New legislation regulates telework

Successive governments in Hungary have promoted telework as part of their labour market policy, and in May 2004 regulations on telework in an employment relationship were added to the Labour Code. The new rules mainly follow the provisions of the July 2002 framework agreement on telework signed by the EU-level social partners.

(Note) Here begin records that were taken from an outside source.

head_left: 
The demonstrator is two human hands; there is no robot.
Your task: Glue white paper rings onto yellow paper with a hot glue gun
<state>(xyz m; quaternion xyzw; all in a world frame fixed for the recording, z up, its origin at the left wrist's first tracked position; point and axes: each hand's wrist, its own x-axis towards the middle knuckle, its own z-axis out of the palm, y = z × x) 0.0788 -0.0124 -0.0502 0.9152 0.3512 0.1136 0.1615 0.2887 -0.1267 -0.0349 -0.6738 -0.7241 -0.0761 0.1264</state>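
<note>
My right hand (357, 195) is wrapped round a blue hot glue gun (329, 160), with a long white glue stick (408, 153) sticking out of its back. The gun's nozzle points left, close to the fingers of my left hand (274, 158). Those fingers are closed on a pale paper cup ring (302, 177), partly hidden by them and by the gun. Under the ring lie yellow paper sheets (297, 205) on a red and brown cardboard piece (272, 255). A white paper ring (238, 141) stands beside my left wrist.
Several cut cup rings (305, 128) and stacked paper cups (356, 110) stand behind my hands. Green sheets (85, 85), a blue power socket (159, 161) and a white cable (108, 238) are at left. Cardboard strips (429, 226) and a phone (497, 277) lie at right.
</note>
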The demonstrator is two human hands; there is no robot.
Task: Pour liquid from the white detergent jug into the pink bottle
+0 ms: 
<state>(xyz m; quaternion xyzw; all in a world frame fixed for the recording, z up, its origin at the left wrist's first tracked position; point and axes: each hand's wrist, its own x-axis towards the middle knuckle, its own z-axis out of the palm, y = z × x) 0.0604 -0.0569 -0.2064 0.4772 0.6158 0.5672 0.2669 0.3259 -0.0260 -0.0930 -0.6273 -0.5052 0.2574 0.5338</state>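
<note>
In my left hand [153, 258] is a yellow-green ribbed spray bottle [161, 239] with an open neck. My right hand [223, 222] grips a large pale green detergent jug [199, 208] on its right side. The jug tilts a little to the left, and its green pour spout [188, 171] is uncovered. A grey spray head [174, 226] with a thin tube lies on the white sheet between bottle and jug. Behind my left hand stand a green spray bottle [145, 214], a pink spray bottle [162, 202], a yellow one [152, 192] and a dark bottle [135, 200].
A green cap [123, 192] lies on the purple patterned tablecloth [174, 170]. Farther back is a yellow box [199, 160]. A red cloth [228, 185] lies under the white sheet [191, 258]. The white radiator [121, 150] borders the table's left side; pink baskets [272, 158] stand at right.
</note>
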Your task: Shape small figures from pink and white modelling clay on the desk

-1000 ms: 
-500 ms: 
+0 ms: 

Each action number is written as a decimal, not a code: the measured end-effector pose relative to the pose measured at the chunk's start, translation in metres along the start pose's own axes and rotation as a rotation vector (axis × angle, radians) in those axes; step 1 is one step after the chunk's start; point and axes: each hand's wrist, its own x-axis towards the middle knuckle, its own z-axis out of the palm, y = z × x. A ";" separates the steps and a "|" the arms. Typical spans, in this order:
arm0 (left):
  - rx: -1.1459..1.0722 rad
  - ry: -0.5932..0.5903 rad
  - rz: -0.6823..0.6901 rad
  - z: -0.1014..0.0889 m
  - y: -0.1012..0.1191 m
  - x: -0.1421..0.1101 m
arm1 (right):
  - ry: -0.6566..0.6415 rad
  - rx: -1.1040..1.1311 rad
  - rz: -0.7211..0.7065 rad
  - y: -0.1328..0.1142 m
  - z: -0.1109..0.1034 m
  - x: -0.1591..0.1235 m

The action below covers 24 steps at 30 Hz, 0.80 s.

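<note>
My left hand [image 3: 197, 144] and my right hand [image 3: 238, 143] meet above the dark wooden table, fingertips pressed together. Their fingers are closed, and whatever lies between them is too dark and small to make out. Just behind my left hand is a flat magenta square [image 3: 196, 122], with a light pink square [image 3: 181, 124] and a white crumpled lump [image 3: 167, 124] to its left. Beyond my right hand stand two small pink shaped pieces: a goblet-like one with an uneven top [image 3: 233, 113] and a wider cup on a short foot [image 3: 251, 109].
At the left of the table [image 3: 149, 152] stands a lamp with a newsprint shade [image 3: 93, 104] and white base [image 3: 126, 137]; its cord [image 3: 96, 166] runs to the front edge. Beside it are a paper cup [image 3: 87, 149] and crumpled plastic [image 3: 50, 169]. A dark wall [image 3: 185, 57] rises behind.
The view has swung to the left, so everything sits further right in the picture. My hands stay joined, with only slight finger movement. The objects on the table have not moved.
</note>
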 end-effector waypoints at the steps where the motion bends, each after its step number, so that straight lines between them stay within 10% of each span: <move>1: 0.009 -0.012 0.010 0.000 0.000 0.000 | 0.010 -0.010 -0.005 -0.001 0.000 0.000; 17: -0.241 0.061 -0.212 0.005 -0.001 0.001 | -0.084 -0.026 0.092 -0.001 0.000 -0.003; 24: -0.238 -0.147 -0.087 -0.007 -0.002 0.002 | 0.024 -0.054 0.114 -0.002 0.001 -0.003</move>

The latest survey results from the Central Statistical Office (Központi Statisztikai Hivatal, KSH) show that the penetration of personal computers still stands ar only 10.8% of the population in Hungary, and only 16% of the population have regular access to the internet. Both figures are extremely low by European standards. Not surprisingly, the Labour Force Survey in 2003 revealed that only 0.6% of employed people are teleworkers on a regular basis, while 1.1% occasionally work from home using modern communication and computer technology. These data explain why successive governments have made a series of efforts to boost the widespread use of information and communication technologies (ICT), including job creation through telework. This kind of combined ICT development and labour market policy seems worth pursuing in a country where the employment rate is low (56.6%) as a long-term consequence of the transition to a market economy at the beginning of the 1990s, in the course of which roughly 1.5 million jobs were lost. Typically, women who have withdrawn from the labour market are the target group of telework projects, as 48% of active age women are at home, partly due to the generous three-year maternity leave and the shortage of childcare facilities.

Policy measures

As early as 1997, the then socialist-liberal government launched the first action to promote telework with a view to improving the labour market position of various disadvantaged groups. It established a 'public benefit company', a sort of public-private partnership, to facilitate the spread of telework by creating home-based jobs, especially for people with disabilities, women staying at home (either raising children or taking care of other family members) and those living in rural settlements lacking job opportunities in the vicinity. Between 1998 and 2002, under the right-wing government of the time, the Ministry of Social and Family Affairs (Szociális és Családügyi Minisztérium, SZCSM) subsidised employers to hire teleworkers from such disadvantaged groups. As far as technical support is concerned, in 2001, in a joint action with the Budapest Mayor’s Office (Főpolgármesteri Hivatal), the Ministry established a telework centre within the Budapest Labour Market Intervention Centre (Budapesti Munkaerőpiaci Intervenciós Központ, BMIK) to train potential teleworkers. In 2002, the Ministry of Employment and Labour (Foglalkoztatáspolitikai és Munkaügyi Minisztérium, FMM) and the Ministry of Informatics and Communications (Informatikai és Hírközlési Minisztérium, IHM) also launched an experimental programme to create 1,000 jobs through telework and subsidised it fairly generously, in terms of both wages and investment in up-to-date technology. Later on, the Labour Market Fund (Munkaerőpiaci Alap) supplemented this support by financing 370 more jobs and by providing training and wage subsidies. In the spirit of equal opportunities, these programmes gave preference to disabled people, single parents, members of the Roma minority, people over 45 and people taking care of a disabled or elderly family member at home. In August 2004, the Minister of Employment and Labour established the Telework Council (Távmunka Tanács) with the involvement of major businesses in the ICT sector.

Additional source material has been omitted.